There have been a total of seven cholera pandemics from 1817 to 1970. A total of more than 45 million people have died of cholera since 1817, including the famous composer Pyotr Ilyich Tchaikovsky who died of cholera on November 6, 1893 at the age of 51.
Polio, the shameful “infantile paralysis”
Poliomyelitis appeared in prehistoric times. Paintings and reliefs show paralyzed people in ancient Egypt. In 1916, more than 9,000 cases were registered in New York.
In 1921, the later president of the United States, Franklin Roosevelt you get polio at the age of 39. When he was elected President of the United States in 1932, he successfully concealed his disability during his presidency. Photos usually showed it from the middle up!

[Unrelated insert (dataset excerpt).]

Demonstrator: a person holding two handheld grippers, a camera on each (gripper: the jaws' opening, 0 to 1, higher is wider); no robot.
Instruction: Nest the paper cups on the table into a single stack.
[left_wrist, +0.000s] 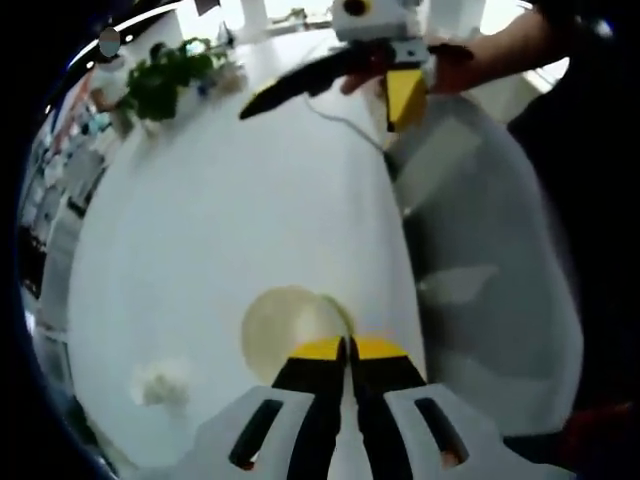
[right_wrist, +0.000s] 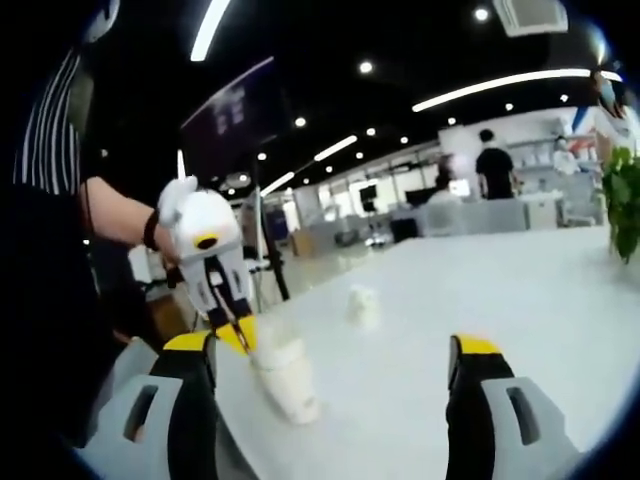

In 1934 there was a new epidemic in Los Angeles, with more than 3,000 cases, while the next great epidemic occurred after World War II with 20,000 cases (1945-1949). In 1952-53 a new major epidemic occurred in the 48 states of the United States with 93,000 cases, 5,000 deaths, and more than 30,000 paralyzes, the vast majority of children between the ages of 8 and 16.
In 1935 the first attempt to make the vaccine was made with total failure. The vaccine itself caused severe and fatal polio. The first effective polio vaccine was manufactured in injectable form by Jonas Schalk in 1954 in Pittsburgh from the US using killed viruses. His administration began the following year.
the 1959 Albert Sabin manufactures and tests the new vaccine with great clinical success and in 1962 completely replaces the Schalk vaccine. New the vaccine was administered orally and it was considered more effective. Mass vaccination of this vaccine in 1961 and 1963 contributed to the dramatic decline in polio cases worldwide, from 350,000 cases in 1988 to 1,170 in 2004 and only 105 in 2005 (Sudan, Nigeria). In 1993 and 1994 in India and China alone, 163 million children were vaccinated in just a few days (polio week).
By 1995, 140 countries had been declared by the World Health Organization as polio free.
Currently, polio is endemic mainly in four countries, India, Pakistan, Afghanistan and Nigeria, while sporadic cases continue to occur in 30 other African and Asian countries. In recent years, within the framework of the Global Poliomyelitis Eradication Initiative (GPEI), mass vaccinations have been carried out in these countries with the aim of completely eradicating the disease in the next five years, by 2025.